Clamor, gastronomía moderna en el centro de Santiago
A diferencia de los barrios que están desde la plaza Italia hacia el oriente, los sectores gastronómicos afincados en el centro de la capital sufrieron los rigores del estallido y la pandemia con extrema severidad. Hubo locales con cortinas abajo, proyectos históricos desaparecidos y negocios que luchaban por subsistir con ingenio y creatividad. Afortunadamente, ese periodo dio vuelta la página y, desde hace poco más de un año, toda la zona que comprende desde La Moneda hasta Lastarria y las primeras cuadras de Vicuña Mackenna han logrado revitalizarse, con nuevas propuestas, horarios cada vez más extendidos y la vuelta de comensales -tanto locales como extranjeros- en busca del sabor made in Chile.
Desde julio de 2024, el restaurant Clamor, ubicado en Tenderini, casi a un costado del Teatro Municipal, es un local pequeño -donde por años estuvo un negocio de comida francesa-, cálido y que se centra en recuperar los sabores locales desde una perspectiva más moderna y menos tradicional. Como si fuera un hermano menor del consolidado Blue Jar. La carta, acotada y precisa, es sólida. Y tiene un factor positivo añadido: los shows clásicos y populares en el Municipal generan una clientela fiel con habitués como Beto Cuevas o integrantes de Los Jaivas como Mario Mutis y Juanita Parra, que le dan un mayor impulso y conocimiento.

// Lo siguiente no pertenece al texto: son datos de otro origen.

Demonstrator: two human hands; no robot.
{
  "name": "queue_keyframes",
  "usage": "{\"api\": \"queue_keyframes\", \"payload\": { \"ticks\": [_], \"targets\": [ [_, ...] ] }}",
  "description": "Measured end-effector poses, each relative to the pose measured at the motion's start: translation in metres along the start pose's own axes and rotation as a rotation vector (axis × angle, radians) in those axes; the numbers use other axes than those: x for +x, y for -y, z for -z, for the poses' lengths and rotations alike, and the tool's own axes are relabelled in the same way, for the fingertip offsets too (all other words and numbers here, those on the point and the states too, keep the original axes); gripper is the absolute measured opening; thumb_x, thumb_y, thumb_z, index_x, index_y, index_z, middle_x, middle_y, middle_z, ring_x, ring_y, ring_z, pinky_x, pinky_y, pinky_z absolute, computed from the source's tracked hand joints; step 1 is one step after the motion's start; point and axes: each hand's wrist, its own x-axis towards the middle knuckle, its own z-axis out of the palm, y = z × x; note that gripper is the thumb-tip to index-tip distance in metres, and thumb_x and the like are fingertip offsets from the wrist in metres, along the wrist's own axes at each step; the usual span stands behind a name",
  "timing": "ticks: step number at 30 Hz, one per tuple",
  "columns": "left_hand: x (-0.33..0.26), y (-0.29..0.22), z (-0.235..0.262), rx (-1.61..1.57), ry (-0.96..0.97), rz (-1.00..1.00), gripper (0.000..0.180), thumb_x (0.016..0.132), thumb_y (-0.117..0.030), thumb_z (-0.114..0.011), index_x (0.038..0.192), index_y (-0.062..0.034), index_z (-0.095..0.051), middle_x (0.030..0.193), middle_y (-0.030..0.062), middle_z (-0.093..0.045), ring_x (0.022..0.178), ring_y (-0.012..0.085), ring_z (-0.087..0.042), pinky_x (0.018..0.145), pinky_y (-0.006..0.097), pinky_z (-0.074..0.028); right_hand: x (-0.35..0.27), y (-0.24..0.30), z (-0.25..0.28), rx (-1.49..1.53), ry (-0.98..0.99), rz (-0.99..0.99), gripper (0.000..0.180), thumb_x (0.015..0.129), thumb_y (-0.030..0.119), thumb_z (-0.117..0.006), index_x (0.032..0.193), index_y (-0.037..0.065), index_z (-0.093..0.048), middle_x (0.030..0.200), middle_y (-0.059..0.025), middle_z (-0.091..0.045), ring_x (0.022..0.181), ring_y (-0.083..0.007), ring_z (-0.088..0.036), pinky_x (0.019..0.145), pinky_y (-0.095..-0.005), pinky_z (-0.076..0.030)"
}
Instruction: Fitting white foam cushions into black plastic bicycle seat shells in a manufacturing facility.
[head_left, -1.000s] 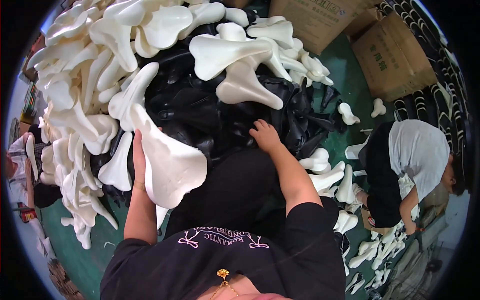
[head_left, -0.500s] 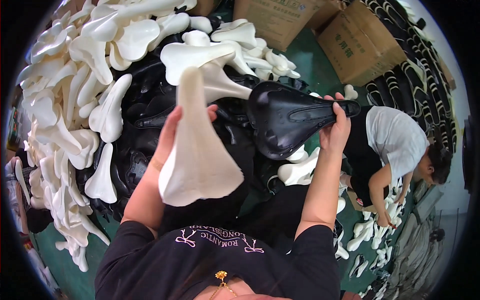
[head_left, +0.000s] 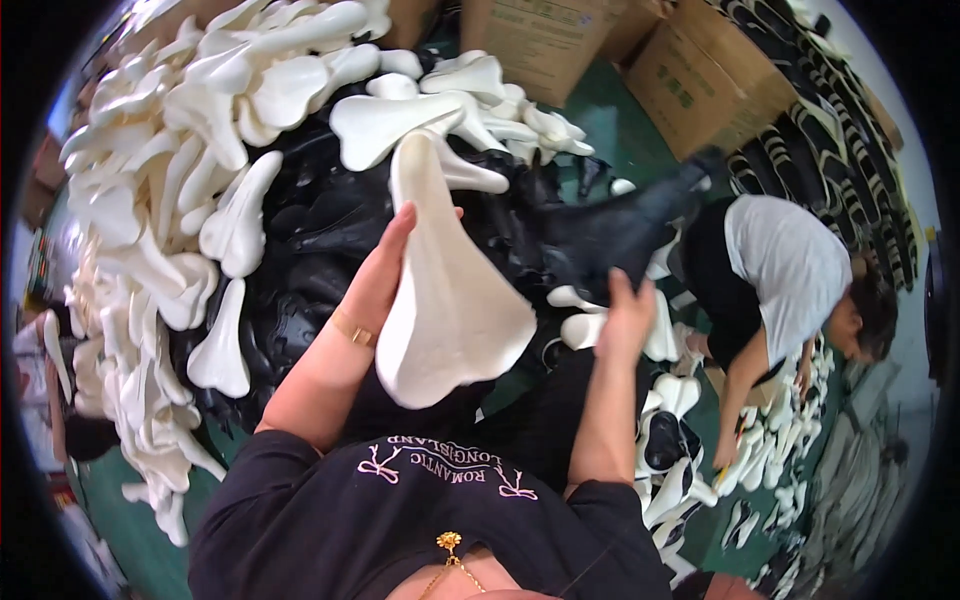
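Note:
My left hand (head_left: 382,280) grips a white bicycle saddle pad (head_left: 452,300) from its left side. The pad stands in front of me, narrow nose up and broad end toward my chest; it hides most of my fingers. To the right, my right hand (head_left: 629,318) has its fingers at the lower edge of a black bicycle saddle cover (head_left: 615,238). That cover is smeared by motion, its narrow nose pointing to the far right. Behind both lies a heap of black saddle covers (head_left: 320,225), with a few white saddle pads (head_left: 400,120) on top.
A tall pile of white saddle pads (head_left: 205,120) rises on the left. Cardboard boxes (head_left: 705,80) stand at the back, beside stacked black pieces (head_left: 835,160). At right a person (head_left: 785,270) bends over more white pads (head_left: 770,435) on the green floor (head_left: 610,110).
The white pad has shifted right with my left hand. The black cover has turned over, and my right hand has moved down from its nose to its lower edge.

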Motion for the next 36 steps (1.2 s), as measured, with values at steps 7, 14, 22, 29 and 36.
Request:
{"api": "queue_keyframes", "payload": {
  "ticks": [7,14,22,29,36],
  "targets": [
    [0.014,0.018,0.026,0.128,-0.127,-0.058,0.041,0.100,-0.039,-0.042,0.122,-0.0067,-0.053,0.105,0.0056,-0.065,0.090,0.0156,-0.063,0.084,0.032,-0.051,-0.050,0.040,0.007,-0.188,0.193,0.178,0.032,0.085,0.004,-0.064,0.116,-0.003,-0.061,0.105,-0.0101,-0.066,0.093,-0.0168,-0.062,0.086,-0.0286,-0.047],
    [0.017,0.027,0.023,0.141,-0.046,-0.063,0.041,0.101,-0.037,-0.039,0.128,-0.0076,-0.048,0.112,0.0057,-0.062,0.095,0.0143,-0.062,0.085,0.031,-0.051,-0.069,0.028,-0.020,-0.474,0.435,0.604,0.023,0.084,0.004,-0.067,0.107,-0.001,-0.068,0.089,-0.0154,-0.070,0.077,-0.0197,-0.067,0.073,-0.0280,-0.051],
    [0.014,0.036,0.020,0.062,-0.042,-0.073,0.043,0.103,-0.036,-0.035,0.124,-0.0041,-0.053,0.111,0.0077,-0.064,0.094,0.0165,-0.064,0.086,0.032,-0.052,-0.069,0.025,-0.026,-0.465,0.437,0.599,0.023,0.083,0.001,-0.066,0.106,-0.002,-0.068,0.088,-0.0151,-0.070,0.075,-0.0208,-0.067,0.071,-0.0278,-0.051],
    [0.012,0.039,0.021,0.058,-0.015,0.023,0.052,0.101,-0.044,-0.033,0.126,-0.0024,-0.053,0.112,0.0089,-0.065,0.096,0.0172,-0.064,0.088,0.031,-0.051,-0.066,0.025,-0.032,-0.602,0.408,0.663,0.019,0.082,0.004,-0.068,0.101,0.003,-0.070,0.077,-0.0076,-0.060,0.072,-0.0197,-0.056,0.068,-0.0281,-0.044],
    [0.017,0.039,0.019,0.280,0.013,-0.214,0.033,0.087,-0.011,-0.066,0.114,-0.0032,-0.050,0.095,0.0058,-0.064,0.087,0.0144,-0.065,0.076,0.029,-0.055,-0.058,0.016,-0.046,-0.653,0.335,0.771,0.022,0.075,0.005,-0.074,0.097,0.012,-0.074,0.071,-0.0004,-0.051,0.069,-0.0182,-0.042,0.064,-0.0289,-0.035]
  ]
}}
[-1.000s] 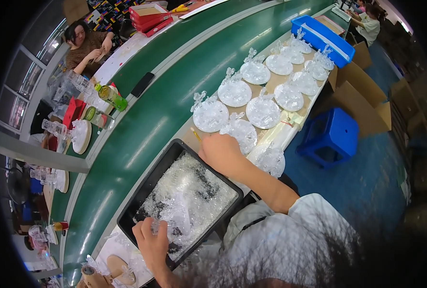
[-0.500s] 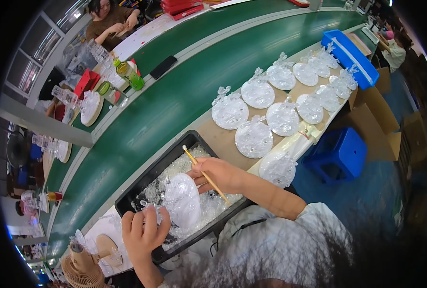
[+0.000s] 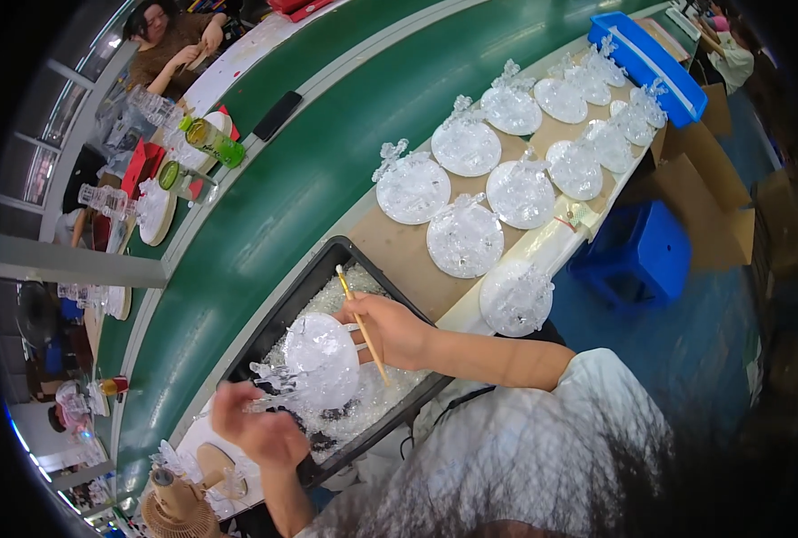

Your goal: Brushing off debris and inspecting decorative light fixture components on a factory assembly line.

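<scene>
One sparkly disc not set down yet; many discs laid out.
Right hand grips it and a brush; blurry left hand looks empty, fingers apart.

1 white disc tilted over black tray of clear grains; 1 yellow brush slanting beside.

My brush — tan, white at one end. My disc: white, clear-flecked. Tray black, granules white-clear. Desk tan, its discs white, silvery-speckled. Belt plain green. Bin and stool blue — my sleeve pale grey.
</scene>
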### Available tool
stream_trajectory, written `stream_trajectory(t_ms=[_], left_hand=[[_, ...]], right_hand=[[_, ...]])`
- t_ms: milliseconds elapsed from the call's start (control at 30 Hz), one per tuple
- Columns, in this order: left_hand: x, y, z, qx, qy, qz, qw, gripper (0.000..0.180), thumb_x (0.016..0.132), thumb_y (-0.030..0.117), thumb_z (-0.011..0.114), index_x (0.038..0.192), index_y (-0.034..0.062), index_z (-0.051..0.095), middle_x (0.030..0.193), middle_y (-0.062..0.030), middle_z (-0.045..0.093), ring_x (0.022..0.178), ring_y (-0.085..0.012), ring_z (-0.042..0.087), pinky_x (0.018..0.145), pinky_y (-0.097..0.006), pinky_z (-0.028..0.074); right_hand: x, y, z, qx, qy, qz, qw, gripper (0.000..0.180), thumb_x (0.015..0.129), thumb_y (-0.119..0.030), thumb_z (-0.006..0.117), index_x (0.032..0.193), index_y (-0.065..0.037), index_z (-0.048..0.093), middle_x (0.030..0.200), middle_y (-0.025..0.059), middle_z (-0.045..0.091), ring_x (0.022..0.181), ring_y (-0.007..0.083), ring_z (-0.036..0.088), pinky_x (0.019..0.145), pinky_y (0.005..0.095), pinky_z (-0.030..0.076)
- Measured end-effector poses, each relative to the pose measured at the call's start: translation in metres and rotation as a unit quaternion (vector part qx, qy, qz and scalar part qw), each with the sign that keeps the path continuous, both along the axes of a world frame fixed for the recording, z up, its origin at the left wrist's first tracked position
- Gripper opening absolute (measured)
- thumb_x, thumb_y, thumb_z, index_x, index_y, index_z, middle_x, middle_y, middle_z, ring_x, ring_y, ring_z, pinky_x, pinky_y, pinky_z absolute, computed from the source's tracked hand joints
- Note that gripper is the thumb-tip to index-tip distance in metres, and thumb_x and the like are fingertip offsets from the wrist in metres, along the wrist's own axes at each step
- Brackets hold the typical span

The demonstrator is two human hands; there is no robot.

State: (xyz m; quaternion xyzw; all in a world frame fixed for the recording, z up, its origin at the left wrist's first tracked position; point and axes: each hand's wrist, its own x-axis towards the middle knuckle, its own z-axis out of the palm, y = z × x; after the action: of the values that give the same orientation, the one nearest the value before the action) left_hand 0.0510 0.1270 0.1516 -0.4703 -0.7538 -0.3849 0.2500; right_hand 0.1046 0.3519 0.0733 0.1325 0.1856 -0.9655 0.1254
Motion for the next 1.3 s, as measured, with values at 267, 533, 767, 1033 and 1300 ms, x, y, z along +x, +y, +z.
stream_trajectory(t_ms=[267,533,767,1033,1300], left_hand=[[-0.004,0.043,-0.019,0.227,-0.164,0.032,0.960,0.032,0.086,-0.011,0.051,0.110,0.0091,0.047,0.130,-0.0197,0.048,0.111,-0.0257,0.054,0.100,-0.037,0.046],[-0.011,0.029,-0.021,0.250,-0.157,-0.097,0.950,0.033,0.083,-0.015,0.053,0.102,0.0124,0.050,0.132,-0.0200,0.046,0.118,-0.0322,0.051,0.104,-0.044,0.042],[-0.016,0.022,-0.030,0.248,-0.199,-0.121,0.940,0.045,0.075,-0.015,0.050,0.108,0.0146,0.045,0.138,-0.0208,0.043,0.131,-0.0350,0.044,0.115,-0.048,0.033],[-0.007,0.023,-0.022,0.231,-0.331,-0.055,0.913,0.050,0.064,-0.012,0.044,0.110,0.0051,0.040,0.114,-0.0137,0.042,0.098,-0.0223,0.044,0.100,-0.035,0.036],[0.002,0.018,-0.013,0.094,-0.330,0.095,0.934,0.047,0.084,-0.007,0.071,0.120,0.0023,0.043,0.111,-0.0121,0.058,0.097,-0.0162,0.058,0.084,-0.027,0.049]], right_hand=[[0.015,0.011,-0.001,-0.010,-0.039,-0.064,0.997,0.022,0.101,-0.035,0.050,0.111,-0.015,0.053,0.112,0.0058,0.060,0.098,0.0234,0.064,0.080,0.0428,0.056],[0.016,0.016,0.001,-0.005,0.024,-0.033,0.999,0.022,0.102,-0.036,0.045,0.096,-0.015,0.048,0.098,0.0001,0.055,0.095,0.0178,0.063,0.080,0.0405,0.055],[0.016,0.016,-0.003,-0.006,0.040,-0.032,0.999,0.021,0.104,-0.034,0.043,0.096,-0.015,0.050,0.112,0.0033,0.057,0.104,0.0192,0.060,0.091,0.0437,0.052],[0.017,0.013,0.001,0.002,0.042,-0.079,0.996,0.020,0.104,-0.031,0.043,0.098,-0.012,0.048,0.113,0.0076,0.057,0.113,0.0216,0.057,0.097,0.0456,0.048],[0.016,0.014,0.003,0.004,0.087,-0.122,0.989,0.022,0.104,-0.031,0.041,0.098,-0.011,0.048,0.126,0.0154,0.057,0.122,0.0286,0.054,0.105,0.0503,0.041]])
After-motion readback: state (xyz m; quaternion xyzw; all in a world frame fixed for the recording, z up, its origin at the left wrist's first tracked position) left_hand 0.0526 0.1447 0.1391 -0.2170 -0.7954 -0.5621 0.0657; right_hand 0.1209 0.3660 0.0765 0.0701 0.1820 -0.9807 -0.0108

El acento nacional arranca desde el nombre del restaurant -Clamor: cl por Chile y amor-. La esencia de este local es que cada plato tenga una ligazón con la enorme variedad de productos que tenemos en el país. Cuentan con menús diarios, platos y sándwiches. Por ejemplo, el emparedado de sierra ahumada desmenuzada, con mayo de ajo casera, rúcula y aceitunas es simple, directo y demoledor. Con pocos elementos, es una comida profundamente chilena, que huele a mar y gozosa al paladar. Gran plato al paso o para almorzar. Un tomate asado por ocho horas en un cremoso de piñones y salsa de pimentón es una mezcla fresca. Ideal para aperitivo veraniego. El filete grillado con arroz cremoso, cebolla estofada y salsa de vino asoleado sobre la carne resultó algo disparejo. No se preguntó si los generosos trozos de vacuno debían llegar cocidos, tres cuartos o a punto a la mesa. Y el arroz tenía poca sal. La carne, sin embargo, estaba blandísima. Pese a la buena atención, son pequeños detalles a mejorar. El postre, una leche nevada con el dulzor ideal, sin excesos, estaba muy fresca. Un buen remate para un almuerzo dadivoso en cantidad y estimulante en su amplitud de sabores.
Siempre con la materia prima chilena como protagonista, Clamor también realiza cenas gastronómicas a ciegas, con menús de cinco tiempos y énfasis en productores de vinos orgánicos -la próxima es el 24 de enero-. Las ganas por revalorizar los productos locales y darles una vuelta de tuerca a los platos tradicionales chilenos es un desafío interesante. Santiago centro siempre ha tenido como característica ser un polo gastronómico, social y turístico y emprendimientos de este tipo van generando adherencia a una de las zonas más típicas de la ciudad. Si a la cada vez más diversa concentración de salones con diversas propuestas gastronómicas en su entorno se le añaden actividades culturales, artísticas y de entretenimiento, el centro recuperará el vigor, la energía y la vida nocturna. Apuestas como Clamor empujan a conseguir ese objetivo.